NoContact Service

One of the purposes of the remote probes infrastructure is to allow service managers to be informed of the state of their endpoints, for this we generate a so called NoContact alarm, these can be based either on the remote probes or in heartbeats produced by the node.

Remote Probe Based Alarms

The pull model of this infrastructure (remote probe) can be configured to generate NoContact style of alarms for the different endpoints probed, please refer to the specific documentation

Heartbeat Based Alarms

The push model of this infrastructure (heartbeat) is used to provide the NoContact capability for the datacentre nodes. By default all Unix Puppetised nodes will register in the infrastructure and produce a periodic heartbeat to announce that the server is running (NoContact) and a second one to announce that the Monitoring stack of the server is running (NoMonitoring).

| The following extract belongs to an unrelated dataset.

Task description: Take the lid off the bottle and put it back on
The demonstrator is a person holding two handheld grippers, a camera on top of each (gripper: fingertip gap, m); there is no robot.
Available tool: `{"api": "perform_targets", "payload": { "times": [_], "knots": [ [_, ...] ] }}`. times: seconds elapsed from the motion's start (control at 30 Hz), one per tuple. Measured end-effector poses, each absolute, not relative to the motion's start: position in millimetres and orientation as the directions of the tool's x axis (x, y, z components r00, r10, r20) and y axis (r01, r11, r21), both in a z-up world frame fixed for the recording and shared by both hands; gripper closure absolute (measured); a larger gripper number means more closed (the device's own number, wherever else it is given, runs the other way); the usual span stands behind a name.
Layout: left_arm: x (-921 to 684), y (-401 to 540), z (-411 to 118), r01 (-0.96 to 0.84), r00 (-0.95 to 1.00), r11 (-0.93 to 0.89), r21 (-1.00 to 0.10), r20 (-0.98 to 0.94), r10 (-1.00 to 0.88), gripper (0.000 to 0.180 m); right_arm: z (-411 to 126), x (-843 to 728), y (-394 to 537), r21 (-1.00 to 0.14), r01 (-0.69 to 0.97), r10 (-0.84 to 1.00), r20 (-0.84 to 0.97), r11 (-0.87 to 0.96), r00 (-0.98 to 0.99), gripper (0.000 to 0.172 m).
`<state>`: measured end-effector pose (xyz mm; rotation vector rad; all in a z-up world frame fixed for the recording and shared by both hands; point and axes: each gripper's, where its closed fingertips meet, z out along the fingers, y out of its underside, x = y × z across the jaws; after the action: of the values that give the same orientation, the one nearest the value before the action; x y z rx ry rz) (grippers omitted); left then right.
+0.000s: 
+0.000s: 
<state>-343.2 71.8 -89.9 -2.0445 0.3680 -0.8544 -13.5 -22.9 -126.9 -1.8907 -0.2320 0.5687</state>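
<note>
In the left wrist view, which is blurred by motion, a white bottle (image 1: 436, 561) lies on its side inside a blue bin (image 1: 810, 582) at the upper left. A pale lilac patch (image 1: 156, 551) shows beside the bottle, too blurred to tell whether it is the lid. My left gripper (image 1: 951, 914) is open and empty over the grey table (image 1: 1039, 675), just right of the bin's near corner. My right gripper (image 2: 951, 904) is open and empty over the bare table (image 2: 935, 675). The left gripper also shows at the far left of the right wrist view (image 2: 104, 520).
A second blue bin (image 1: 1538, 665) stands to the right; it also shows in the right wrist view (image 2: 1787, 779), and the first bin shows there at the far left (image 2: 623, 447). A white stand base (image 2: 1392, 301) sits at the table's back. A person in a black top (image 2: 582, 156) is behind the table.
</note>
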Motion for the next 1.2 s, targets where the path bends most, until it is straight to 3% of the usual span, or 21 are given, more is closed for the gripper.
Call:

The infrastructure is configured in a way that if a server enters in NoContact the NoMonitoring alarms will be inhibited and thus won't raise an alert.

NoContact alarms

NoContact alarms are a special type of alarms generated outside of the host using heartbeats producer by the host. When heartbeats stop being produced a NoContact alarm is generated. These alarms are evaluated every 10 minutes and create SNOW tickets using information from the puppet facts below. If required, the default value for these facts can be overridden for NoContact alarms.

cerncollectd::nc_override::fename: "My new fe"
cerncollectd::nc_override::troubleshooting: "My troubleshooting URL"
cerncollectd::nc_override::snow_assignment_level: "3"
cerncollectd::nc_override::snow_grouping: "1"
cerncollectd::nc_override::egroup_name: "foo@cern.ch,bar@cern.ch"

All SNOW tickets created for NoContacts alarms have the following additional features:

Are automatically closed when an OK notification is received (heartbeats produced again).
Send a periodic reminder every 24 hours while the NoContact alarm is still active.
No ticket is created in case the "roger_alarmed" flag is set to false (check roger docs), in the case of NoContact this flag is "nc_alarmed".

Why is my node in NoContact?

As mentioned before, NoContact is a special flow that relies on the heartbeat generated by the nc_heartbeat "service" (systemd) in Puppet managed nodes and the "remote probes" service for Windows infrastructure.

In the case you are receiving NoContact for a node managed with Puppet, here's a list of things to check before reaching MONIT.

Service is active: systemctl status nc_heartbeat will provide already a good indication on the state
Check /var/log/messages: NC_heartbeat script logs there any issue there might be while running
Ping monit-remote.cern.ch: It might be your node has connectivity but fails to contact the "NoContact" infrastructure.

For Windows nodes that are handled under the remote probes service it might be triggered by different factors: lack of connectivity, timeouts... you can check more details in the available dashboard.

In the case of a Windows machine that has been removed but it's still creating NoContacts, please make sure it has been deleted properly from Foreman, as it's the source of truth for our PuppetDB service discovery.

Avoid your node to register for NoContact at all

In case you have a very specific kind of flow, where your nodes are supposed to live for a very short-time (few hours), it would make sense that these nodes are not registered at all in the NoContact infrastructure, which will avoid some extra load in both sides.

Please note that this is different from masking your NoContact in Roger, as that still allows the node to register and "silent" NoContacts might be triggered until the cleanup in our side runs.

If your flow is in this case scenario you can override the variable in Hiera to disable the registration:

cerncollectd::enable_nc_registration: false

NoMonitoring alarms

NoMonitoring alarms, as well as NoContact ones, are a special type of alarms generated using the host using the Monitoring heartbeats producer run by Collectd. When Collectd stops producing heartbeats or it detects there's any issue with the MONIT agent a NoMonitoring alarm is generated.

Default value for this alarms can be overridden using the plugin configuration.

cerncollectd_contrib::plugin::heartbeat::snow_functional_element: 'ignore'
...

As mentioned, there are two types of "NoMonitoring" alarms:

NoCollectd: Means Collectd is not able to send heartbeats. This may be caused by a stuck plugin or the service not running at all, please check the "collectd" service and the logs in "/var/log/collectd.log" to understand better the reason.

In case you are receiving these new alarms and the reason is not clear, please get in contact with the MONIT team via SNOW.

If you would just like to stop receiving these alarms, please assign 'ignore' as the "snow_functional_element" parameter when configuring the plugin in Hiera.

To avoid receiving NoMonitoring alarms when draining/removing nodes, the best will be to mask the node in roger, setting the "app_alarmed" flag as "false". Please note that this will stop any non "Operating system, Hardware or NoContact" alarm from being raised as a SNOW ticket.